Who are we? We do many things that if they were broadcast on a big screen at the Bank Atlantic Center we may never come out of our houses again. Even now we find ourselves doing that which we despise and not doing that good which we desire. Interestingly enough students have such a strange perception of Theology teachers, they think temptation doesn't bark at us and sin is something we don't partake in. They consider us saints, professional wrestlers who have all the demoniacs pinned to the ground. I have decimated the 10 commandments and if grace is an ocean I could say I am flat on my back at the depths of it. What I deserve is death- but in Christ we don't get what we deserve - Through all these things however I cant say that I ever gave the nod to have another man brutally murdered. Now don't get me wrong, I understand the Sermon on the Mount, I understand that I have murdered in my depraved heart through my hatred and gossip. This is not to compare myself to Saul of Tarsus and come out as more righteous, but for the sake of illustration, I never gave the nod to have someone's son brutally murdered.
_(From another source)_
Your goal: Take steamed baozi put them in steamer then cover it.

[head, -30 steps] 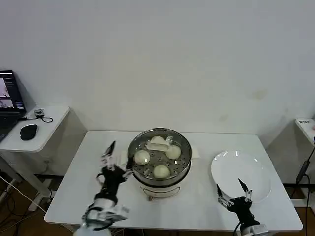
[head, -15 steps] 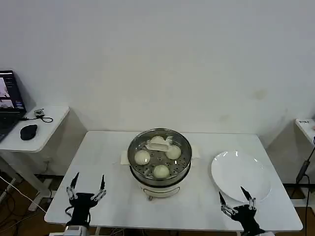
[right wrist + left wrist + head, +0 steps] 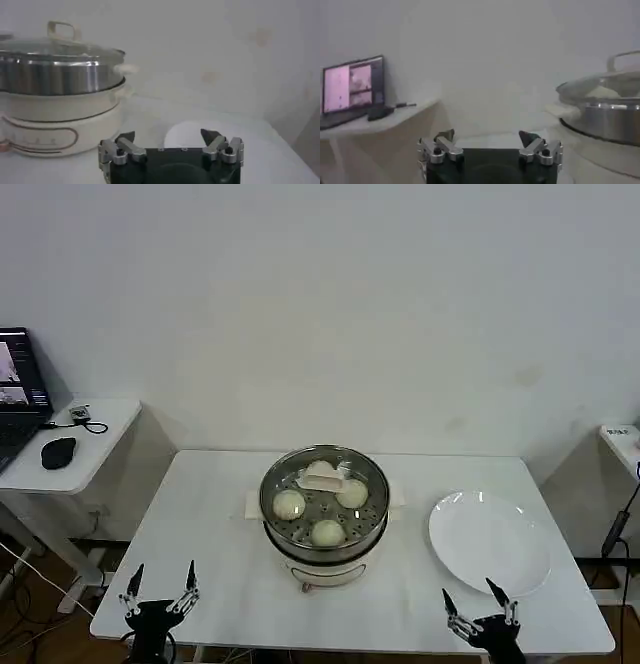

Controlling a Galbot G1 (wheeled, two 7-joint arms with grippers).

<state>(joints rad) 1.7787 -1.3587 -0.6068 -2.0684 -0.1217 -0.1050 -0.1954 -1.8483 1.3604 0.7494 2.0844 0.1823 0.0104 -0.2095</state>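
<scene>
The steamer [image 3: 325,529], a shiny steel pot on a white base, stands mid-table with a glass lid [image 3: 322,481] resting on it. Through the lid I see several cream-white baozi [image 3: 289,504] on the perforated tray. My left gripper [image 3: 160,581] hangs open at the table's front left edge, well clear of the pot, with nothing between its fingers. My right gripper [image 3: 480,599] is open and holds nothing at the front right edge, just in front of the plate. The left wrist view has the covered steamer [image 3: 605,117] beyond the open left gripper [image 3: 487,137]. From the right wrist, the steamer [image 3: 55,75] stands beyond the open right gripper [image 3: 167,135].
A bare white plate [image 3: 490,539] lies on the table right of the steamer, also in the right wrist view [image 3: 195,137]. A low side table [image 3: 90,434] at the far left carries a black mouse [image 3: 58,451] and a laptop [image 3: 20,384].
My left gripper has drawn back from the steamer's left side down to the table's front left edge. The right gripper has sunk slightly lower. The steamer and lid have not moved.
</scene>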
The first Christian martyr Stephen's sermon is the longest in the book of Acts (Acts 6)- his passion poured out similar to the pouring out of Paul the apostles life for the sake of Christ and his gospel. His sermon is loaded with scripture and evangelistic zeal drafting an entire outline of Israel's history. Stephen was a man who was loaded with the gifts of the spirit. Nevertheless Acts 7 presses up against Acts 6 each time we close our Bibles to pray and it will be there pressed against Acts 6 echoing through all of eternity. It is a horrible chapter and yet a chapter filled with evidence that man could never have written the scriptures without the Holy spirits intervention. Stephen is attacked by men who are grinding their teeth at his offensive gospel message and large stones are hurled at him tearing his flesh from the bone ending his life as he prays for the forgiveness of his enemies - one of which was the man who gave the nod to execute him - that mans name is Saul of Tarsus - soon to be the apostle Paul. Saul was literally standing there watching Stephen's murder, he watched the blood pour out of him and he witnessed his last breath and his open eyes with no soul left behind them. God answered Stephen's prayer offering forgiveness to Saul - the one who gave the nod to murder the son of a precious mother. A mother who carried and nurtured Stephen in her blessed womb for 9 months, a women who raised a man of God who's name will forever be recorded in the Word of the living God. And this dirtbag named Saul gave the ok to have him murdered brutally in the dirt blown streets of Israel.
But God does not leave us with a story of the first dead Christian and a ferocious murderer. He gives us Acts 9. The apostle Paul's conversion.
Heres the point - Paul more than likely ministered to the families of the very ones he had killed as he traveled throughout the Mediterranean planting churches with the gospel of Christ. Perhaps Stephen's mother was a member of the churches of Corinth, Galatia or Colossi or maybe she encountered him at Antioch or near the temple in Jerusalem. Perhaps Paul when he said I forget that which is behind was referring to the countless bodies he left dead for their faith in Christ? Grace reaches so deep that millions of Christians through the ages have come to faith through a man named Paul who wrote the majority of the New Testament while inspired by the living God after he gave the nod to kill someone's blessed son. Perhaps he looked in the face of Stephen's mother and the forgiveness of Christ surrounded them like the dark oceans surround the Alvin submersible? Saul gave the nod, but God got a hold of him.
You will not find anything like this in the Koran, in the Apocrypha or in the Bhagavad Gida. You will not find grace like this in the book of Mormon or in the New World Translation carried by a Jehovah's Witness. This is real grace. Think about it, would you want to hear the epistles of Paul read in your 1st century church if he had given the nod to kill your child? What if he showed up at the entrance to your church, an exterminator of Christians. Only the grace of Christ could give you the ability to forgive a man like this. Only the grace of Christ can give you the ability to forgive yourself. I don't care where you have been - We can never out sin the grace of God. If you are a Christian who looks down your nose at others, you have not yet drank the depths of his Amazing grace. You are who you are because of his mercy, not because you woke up one morning and decided to make a decision that can be recanted a few years later or to be a morally better person. God comes and gets us, just like he did Paul - When God captures us he consumes us and he changes us permanently. Although we remember giving the ok to sin and murder God gives us the ok to charity, forgiveness and life and creates a desire in us to extend this to others. Saul was a taker of life - Paul was a giver of life - life through the preaching of the precious gospel.
We have both been standing in the sand blown streets of Israel giving the nod to evil and to death, but Christ gave his life in those same streets, offering his life unto death so that we can be forgiven. Just as Stephen's mother had to do, extend that forgiveness to others because we have no idea, some day that enemy may be another Paul. One mans life was taken in sin, but the life of Christ was given for redemption -Think about it Stephen didn't know Saul would be Paul but I can assure you, they know it now- pray for your enemies and forgive those who persecute you. Your past does not define you - press on towards Christ.